## Provided data

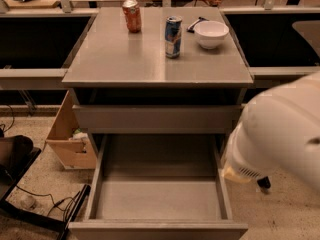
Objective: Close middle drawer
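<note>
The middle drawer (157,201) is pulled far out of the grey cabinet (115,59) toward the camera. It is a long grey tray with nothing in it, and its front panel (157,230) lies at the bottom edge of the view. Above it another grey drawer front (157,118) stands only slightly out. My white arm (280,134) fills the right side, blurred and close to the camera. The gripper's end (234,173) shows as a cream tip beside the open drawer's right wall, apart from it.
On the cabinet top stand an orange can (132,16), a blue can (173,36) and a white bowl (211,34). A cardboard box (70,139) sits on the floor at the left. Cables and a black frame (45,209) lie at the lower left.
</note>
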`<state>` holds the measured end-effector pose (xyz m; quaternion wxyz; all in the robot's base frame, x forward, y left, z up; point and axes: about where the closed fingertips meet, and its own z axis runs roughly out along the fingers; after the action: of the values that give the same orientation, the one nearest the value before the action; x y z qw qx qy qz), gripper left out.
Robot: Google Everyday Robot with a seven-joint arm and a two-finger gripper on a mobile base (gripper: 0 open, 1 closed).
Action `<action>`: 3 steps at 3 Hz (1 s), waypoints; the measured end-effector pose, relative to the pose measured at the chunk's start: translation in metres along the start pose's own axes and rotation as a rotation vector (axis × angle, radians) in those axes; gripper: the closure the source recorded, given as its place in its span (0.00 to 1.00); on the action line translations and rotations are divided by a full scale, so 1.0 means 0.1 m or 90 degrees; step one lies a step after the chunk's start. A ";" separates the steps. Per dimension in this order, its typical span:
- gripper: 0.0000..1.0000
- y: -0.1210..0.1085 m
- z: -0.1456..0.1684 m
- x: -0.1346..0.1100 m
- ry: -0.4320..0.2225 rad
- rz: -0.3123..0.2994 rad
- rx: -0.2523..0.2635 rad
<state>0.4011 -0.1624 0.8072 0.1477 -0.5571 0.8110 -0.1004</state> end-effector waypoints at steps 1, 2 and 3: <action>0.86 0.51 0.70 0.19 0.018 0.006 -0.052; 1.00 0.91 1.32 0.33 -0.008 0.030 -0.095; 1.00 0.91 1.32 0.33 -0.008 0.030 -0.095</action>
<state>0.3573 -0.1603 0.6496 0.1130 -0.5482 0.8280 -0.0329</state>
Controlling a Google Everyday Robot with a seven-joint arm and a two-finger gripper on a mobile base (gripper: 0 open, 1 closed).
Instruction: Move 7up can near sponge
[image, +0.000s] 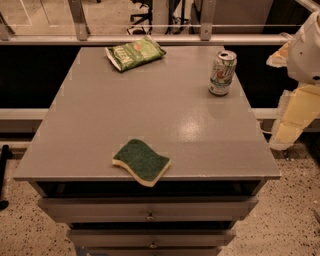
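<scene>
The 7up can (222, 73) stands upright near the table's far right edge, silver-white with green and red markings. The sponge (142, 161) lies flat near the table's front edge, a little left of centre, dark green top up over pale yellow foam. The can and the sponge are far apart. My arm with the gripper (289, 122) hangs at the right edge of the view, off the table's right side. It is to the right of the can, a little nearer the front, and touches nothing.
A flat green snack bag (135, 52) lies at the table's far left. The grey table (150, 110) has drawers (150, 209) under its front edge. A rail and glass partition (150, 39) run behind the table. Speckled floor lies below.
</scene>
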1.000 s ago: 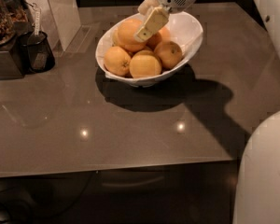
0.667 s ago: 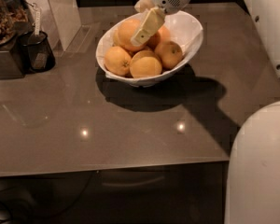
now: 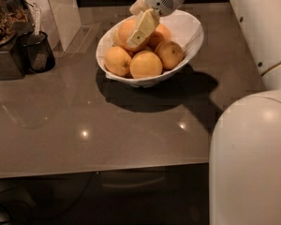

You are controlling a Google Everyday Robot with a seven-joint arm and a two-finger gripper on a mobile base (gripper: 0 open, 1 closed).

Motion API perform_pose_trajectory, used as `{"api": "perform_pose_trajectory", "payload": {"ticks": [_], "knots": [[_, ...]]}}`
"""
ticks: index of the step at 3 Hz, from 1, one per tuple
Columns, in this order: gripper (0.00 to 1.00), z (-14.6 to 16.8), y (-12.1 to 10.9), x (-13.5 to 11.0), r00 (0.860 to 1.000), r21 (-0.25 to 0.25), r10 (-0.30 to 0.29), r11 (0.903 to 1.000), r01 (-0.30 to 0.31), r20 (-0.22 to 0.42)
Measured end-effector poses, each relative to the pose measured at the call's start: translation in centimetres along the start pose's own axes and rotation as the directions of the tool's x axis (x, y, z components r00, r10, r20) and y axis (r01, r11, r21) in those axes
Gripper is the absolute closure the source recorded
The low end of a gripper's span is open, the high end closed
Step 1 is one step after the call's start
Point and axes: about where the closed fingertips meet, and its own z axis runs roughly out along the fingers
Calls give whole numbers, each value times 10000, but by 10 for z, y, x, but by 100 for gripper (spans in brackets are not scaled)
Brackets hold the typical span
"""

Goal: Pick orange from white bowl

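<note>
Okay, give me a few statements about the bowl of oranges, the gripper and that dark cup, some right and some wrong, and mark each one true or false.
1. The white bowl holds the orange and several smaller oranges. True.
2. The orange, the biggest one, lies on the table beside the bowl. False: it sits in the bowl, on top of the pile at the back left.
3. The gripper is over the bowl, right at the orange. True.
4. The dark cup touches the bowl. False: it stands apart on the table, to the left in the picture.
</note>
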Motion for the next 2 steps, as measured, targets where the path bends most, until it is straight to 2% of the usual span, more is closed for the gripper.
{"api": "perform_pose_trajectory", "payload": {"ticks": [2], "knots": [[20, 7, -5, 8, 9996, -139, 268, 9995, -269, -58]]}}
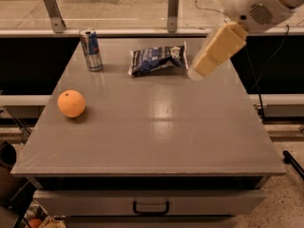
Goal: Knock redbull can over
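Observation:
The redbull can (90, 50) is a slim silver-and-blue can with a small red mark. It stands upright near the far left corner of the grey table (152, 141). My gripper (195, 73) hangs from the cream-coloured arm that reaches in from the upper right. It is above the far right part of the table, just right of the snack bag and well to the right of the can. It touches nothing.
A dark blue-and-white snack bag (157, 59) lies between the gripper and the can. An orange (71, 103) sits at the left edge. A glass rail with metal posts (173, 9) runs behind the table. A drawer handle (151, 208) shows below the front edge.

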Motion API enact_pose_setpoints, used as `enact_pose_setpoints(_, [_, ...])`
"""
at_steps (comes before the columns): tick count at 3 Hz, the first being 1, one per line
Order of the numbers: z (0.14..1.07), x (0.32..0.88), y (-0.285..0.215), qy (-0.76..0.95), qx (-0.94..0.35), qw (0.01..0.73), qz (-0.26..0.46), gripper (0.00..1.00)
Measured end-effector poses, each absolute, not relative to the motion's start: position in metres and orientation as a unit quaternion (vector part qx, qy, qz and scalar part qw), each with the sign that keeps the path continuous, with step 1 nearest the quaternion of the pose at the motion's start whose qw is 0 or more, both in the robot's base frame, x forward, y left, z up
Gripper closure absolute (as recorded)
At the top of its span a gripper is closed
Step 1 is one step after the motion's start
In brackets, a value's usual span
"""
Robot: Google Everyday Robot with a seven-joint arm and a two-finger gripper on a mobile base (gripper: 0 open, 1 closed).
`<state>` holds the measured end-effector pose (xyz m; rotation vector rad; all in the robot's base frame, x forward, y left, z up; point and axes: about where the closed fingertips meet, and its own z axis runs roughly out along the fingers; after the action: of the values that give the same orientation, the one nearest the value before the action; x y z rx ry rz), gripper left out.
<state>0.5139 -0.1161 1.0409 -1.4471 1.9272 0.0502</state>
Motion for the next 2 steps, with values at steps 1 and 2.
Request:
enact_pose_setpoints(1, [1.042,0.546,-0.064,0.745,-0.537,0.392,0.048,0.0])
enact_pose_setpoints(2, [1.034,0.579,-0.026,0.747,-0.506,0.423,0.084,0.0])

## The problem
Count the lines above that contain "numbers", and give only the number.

## Answer space
2